Im Beschwerdefall wurde keine Änderung des Dienstverhältnisses mit Ausnahme der von vornherein befristeten Gehaltsreduktion festgestellt. So wurden beispielsweise weder Reduktionen der Arbeitszeit und des Arbeitsumfangs noch wesentliche Änderungen des Aufgaben- und Verantwortungsfeldes festgestellt. Auch die Beschwerde behauptet keinerlei über die Gehaltsreduktion hinausgehende inhaltliche Änderung des Dienstverhältnisses und beruft sich im Wesentlichen auf die Lohnsteuerrichtlinien, wonach für eine begünstigte Besteuerung lediglich eine wesentlich verminderte Entlohnung (Reduktion der Bezüge um mindestens 25%) erforderlich sei und innerhalb von zwölf Monaten eine Erhöhung der Bezüge ohne entsprechende gravierende wirtschaftliche Gründe nicht erfolgen dürfe.

Wenn die belangte Behörde demgegenüber die gegenständliche bloße befristete Reduktion der Bezüge bei sonst unveränderter Fortsetzung des Dienstverhältnisses als eine im Wesentlichen unveränderte Fortsetzung des ersten Dienstverhältnisses angesehen hat, ist sie dabei nicht von der zitierten hg. Rechtsprechung abgewichen.

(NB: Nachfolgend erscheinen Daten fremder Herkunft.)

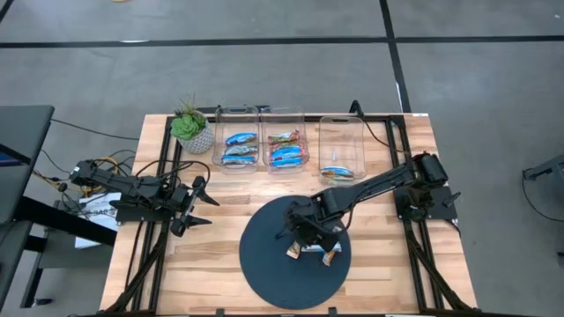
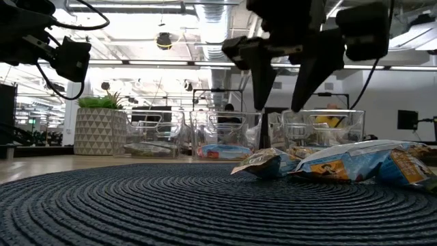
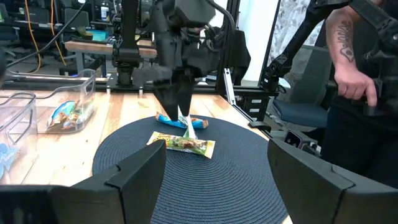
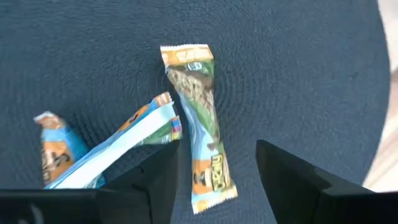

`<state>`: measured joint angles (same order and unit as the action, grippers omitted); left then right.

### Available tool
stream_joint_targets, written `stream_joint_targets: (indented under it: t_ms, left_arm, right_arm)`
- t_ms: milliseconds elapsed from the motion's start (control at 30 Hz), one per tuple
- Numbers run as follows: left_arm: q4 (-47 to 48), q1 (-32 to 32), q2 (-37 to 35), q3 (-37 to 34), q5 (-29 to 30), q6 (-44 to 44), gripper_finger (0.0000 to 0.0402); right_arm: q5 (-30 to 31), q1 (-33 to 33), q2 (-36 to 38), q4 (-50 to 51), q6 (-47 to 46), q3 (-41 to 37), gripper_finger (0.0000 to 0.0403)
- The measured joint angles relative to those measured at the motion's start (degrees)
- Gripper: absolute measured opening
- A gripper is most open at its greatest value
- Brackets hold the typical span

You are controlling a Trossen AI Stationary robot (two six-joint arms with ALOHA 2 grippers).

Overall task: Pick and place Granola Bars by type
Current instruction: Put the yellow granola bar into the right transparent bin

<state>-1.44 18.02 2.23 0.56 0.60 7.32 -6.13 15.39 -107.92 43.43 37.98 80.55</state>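
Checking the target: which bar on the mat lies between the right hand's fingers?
The tan-and-green bar, lying lengthwise between the open right hand; the blue-and-white bar lies off beside it.

From above, the right gripper [image 1: 304, 239] and its arm cover most of the granola bars [image 1: 310, 253] on the dark round mat [image 1: 264, 273], so their number there cannot be told. In the right wrist view, the blue-and-white bar [image 4: 115, 148] runs under the near finger [image 4: 149, 186] and its end is hidden. In the low view, one bar [image 2: 403, 167] is cut off by the picture's edge. The wrappers' print is too small to read.
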Motion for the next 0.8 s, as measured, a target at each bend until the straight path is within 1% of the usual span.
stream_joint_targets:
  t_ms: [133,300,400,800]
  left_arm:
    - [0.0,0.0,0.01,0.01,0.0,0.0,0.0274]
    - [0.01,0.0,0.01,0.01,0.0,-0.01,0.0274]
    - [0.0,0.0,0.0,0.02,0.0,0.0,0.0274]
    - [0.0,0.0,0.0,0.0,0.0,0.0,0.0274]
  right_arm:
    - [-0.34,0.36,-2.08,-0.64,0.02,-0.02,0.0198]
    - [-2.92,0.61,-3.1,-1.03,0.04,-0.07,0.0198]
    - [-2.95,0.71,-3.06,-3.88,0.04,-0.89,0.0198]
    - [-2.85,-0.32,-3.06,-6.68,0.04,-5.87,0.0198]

Erlässe der Finanzverwaltung begründen nach ständiger hg. Rechtsprechung keine subjektiven Rechte und Pflichten der Steuerpflichtigen (vgl. z.B. das hg. Erkenntnis vom 28. Jänner 2003, 2002/14/0139, VwSlg 7787/F). Auch im Beschwerdefall kann daher - entgegen der Annahme der Beschwerde - aus dem Unterbleiben der Anwendung des von der Beschwerde zitierten Erlasses keine Verletzung subjektiver Rechte der Beschwerdeführerin abgeleitet werden.

Die Beschwerde war daher gemäß § 42 Abs. 1 VwGG als unbegründet abzuweisen.

Die Kostenentscheidung stützt sich auf die §§ 47 ff VwGG iVm der Verordnung BGBl. II Nr. 455/2008.